Source: Business Day – Robert Laing


The Editor

Business Live

Dear Sir/Madam

Yesterday you published a piece under the heading “Shabir Shaik’s brother appointed to the board of eTV’s listed holding company, e Media”. This is intended as a replying letter to the editor:


Johnny Copelyn



Misdirected poison arrow: The case against Yunis Shaik

I appreciate we all have a sacred duty to preserve freedom of the media in South Africa. It is one of the few rights flowing from democracy that has helped us understand our failings as a country.

HCI as an investment company of SACTWU has been at the forefront of carrying that burden for the last twenty years. We have made our mistakes but without question we correct them quickly if it taints our mission to present news that is a truthful balanced critique of South Africa.

Yunis has been part of the team that has done this for a great many years. In truth he was at the barricades as part of SACTWU from the 1980s and has never shirked his responsibilities a single day.

It is true he is burdened by a multiplicity of crimes attached to the name Shaik. Probably the worst is that he stood at his brother’s side  through the crescendo of that brother’s ignominious corruption conviction.

Perhaps he should have stepped aside and distanced himself from that brother as he fell. All I can say is HCI has no such requirements for its officers. All we require is that they don’t commit crimes themselves.

As publicly humiliating as such issues may have been, Yunis was not the accused. Nor has there ever been the slightest innuendo that perhaps he should have been.

The Business Live article focuses on the acrimony of the fall out between me and Marcel Golding, my long standing partner of two decades. Somehow it suggests that this was in some way connected to Yunis compromising the independence of eNews.

This is a complete fabrication.

Yunis’s only role was to pass on a message that the state felt eNews was reneging on a commercial contract made with it by eMedia, to cover infrastructural developments initiated by the state. Neither he nor I were involved in making the contract nor had we ever seen its terms.

It may be that entering such a contract was the wrong thing to have done. eMedia retained a final independent editorial control over the content but it did agree to cover such matters as part of a commercial agreement with the state. We have certainly never ventured near such areas again.

Nevertheless trying to lay the blame for such a mistake, if that is what it was, at the feet of Yunis because he is a Shaik is disingenuous.

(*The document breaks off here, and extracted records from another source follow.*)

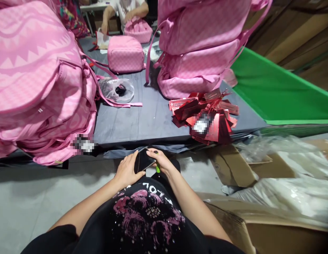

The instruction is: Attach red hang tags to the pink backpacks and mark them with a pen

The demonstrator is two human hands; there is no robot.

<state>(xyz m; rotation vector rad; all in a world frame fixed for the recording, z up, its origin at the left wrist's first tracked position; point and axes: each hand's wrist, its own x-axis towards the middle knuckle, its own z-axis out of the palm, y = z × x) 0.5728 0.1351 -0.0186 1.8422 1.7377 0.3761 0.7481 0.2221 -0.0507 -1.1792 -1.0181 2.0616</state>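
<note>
A black phone-like object (144,161) lies between my two hands, low in front of my body at the table's near edge. My left hand (127,167) is wrapped along its left side, thumb at its lower edge. Fingers of my right hand (160,160) close on its right side, together with a small bright green item (157,167) under them. Beyond my hands, red tags (213,116) are heaped near the front edge of the grey table (142,121). Further left on the tabletop lies a clear plastic bag (117,90) with something black inside.
Pink backpacks are piled at the left (47,81) and at the back right (201,46). A small pink bag (126,54) stands between them. Across the table a person (126,10) handles a pink basket. Open cardboard boxes (232,165) with plastic stand at the right, below a green panel (275,88).
</note>
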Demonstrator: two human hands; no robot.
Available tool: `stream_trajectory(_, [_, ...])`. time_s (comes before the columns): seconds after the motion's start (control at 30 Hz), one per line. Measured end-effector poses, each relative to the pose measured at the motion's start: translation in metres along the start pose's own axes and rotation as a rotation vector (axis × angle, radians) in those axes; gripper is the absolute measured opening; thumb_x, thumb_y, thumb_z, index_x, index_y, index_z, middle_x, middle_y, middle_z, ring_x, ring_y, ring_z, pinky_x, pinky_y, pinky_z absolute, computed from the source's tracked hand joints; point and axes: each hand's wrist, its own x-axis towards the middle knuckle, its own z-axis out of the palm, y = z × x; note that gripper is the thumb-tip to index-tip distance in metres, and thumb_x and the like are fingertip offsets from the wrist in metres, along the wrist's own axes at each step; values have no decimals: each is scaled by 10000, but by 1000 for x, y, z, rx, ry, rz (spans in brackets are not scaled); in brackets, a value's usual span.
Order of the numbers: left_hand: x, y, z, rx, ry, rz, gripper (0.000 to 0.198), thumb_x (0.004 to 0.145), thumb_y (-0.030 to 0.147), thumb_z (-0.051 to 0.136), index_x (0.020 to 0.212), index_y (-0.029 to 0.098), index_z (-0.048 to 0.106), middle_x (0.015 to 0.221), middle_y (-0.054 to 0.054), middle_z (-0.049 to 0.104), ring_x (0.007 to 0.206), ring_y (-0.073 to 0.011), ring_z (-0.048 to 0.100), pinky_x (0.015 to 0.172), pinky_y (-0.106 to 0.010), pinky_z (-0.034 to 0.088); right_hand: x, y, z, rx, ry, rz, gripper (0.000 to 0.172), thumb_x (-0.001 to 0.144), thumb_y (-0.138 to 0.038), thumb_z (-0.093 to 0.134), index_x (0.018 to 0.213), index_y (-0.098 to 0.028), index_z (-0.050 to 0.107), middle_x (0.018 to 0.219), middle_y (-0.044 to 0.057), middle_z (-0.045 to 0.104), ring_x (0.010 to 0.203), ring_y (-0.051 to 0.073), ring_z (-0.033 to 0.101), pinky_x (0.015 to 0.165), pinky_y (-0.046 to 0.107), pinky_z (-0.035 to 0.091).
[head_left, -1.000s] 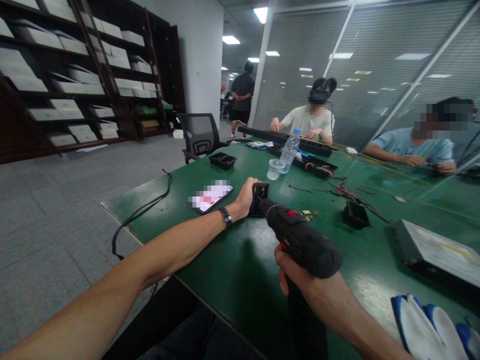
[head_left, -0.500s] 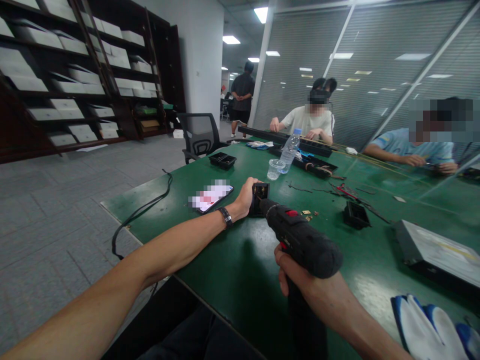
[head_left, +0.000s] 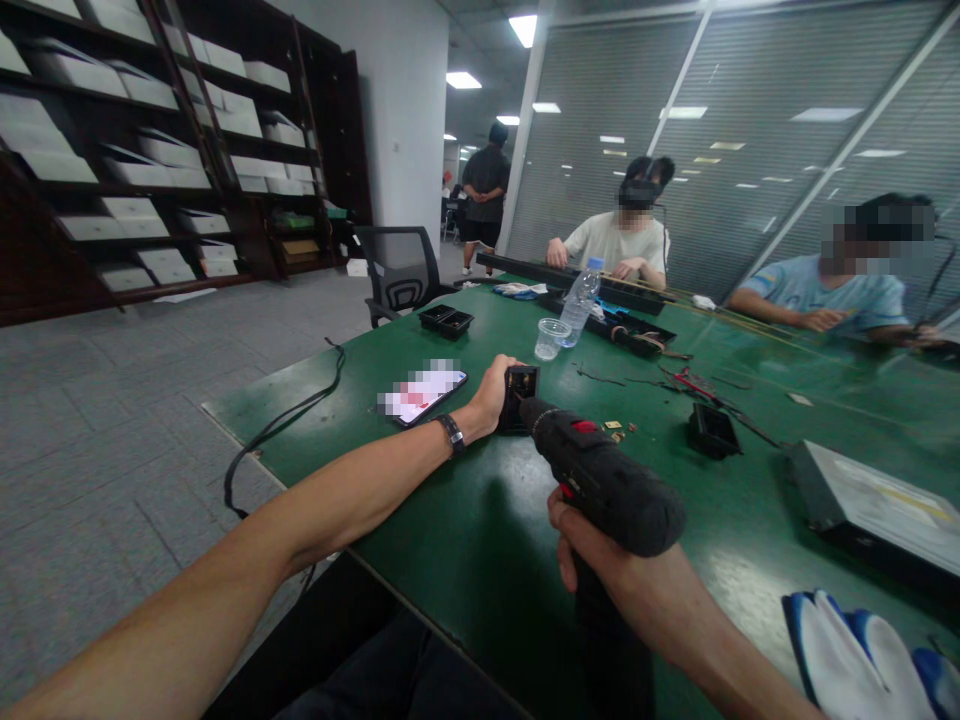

Yunis issuing a warning that the contracting party was upset at eMedia allegedly reneging on its undertakings, and pointing out this had implications for the whole HCI group, in no way makes him responsible for having  made such undertakings in the first place.

Marcel had a stellar career in HCI over a long period. We parted in a terribly painful way for us both. It is awful to be dragged back into that space by this Business Live article but it is unavoidable to say at least that this poison arrow is entirely misdirected, as laudable as the objective may be.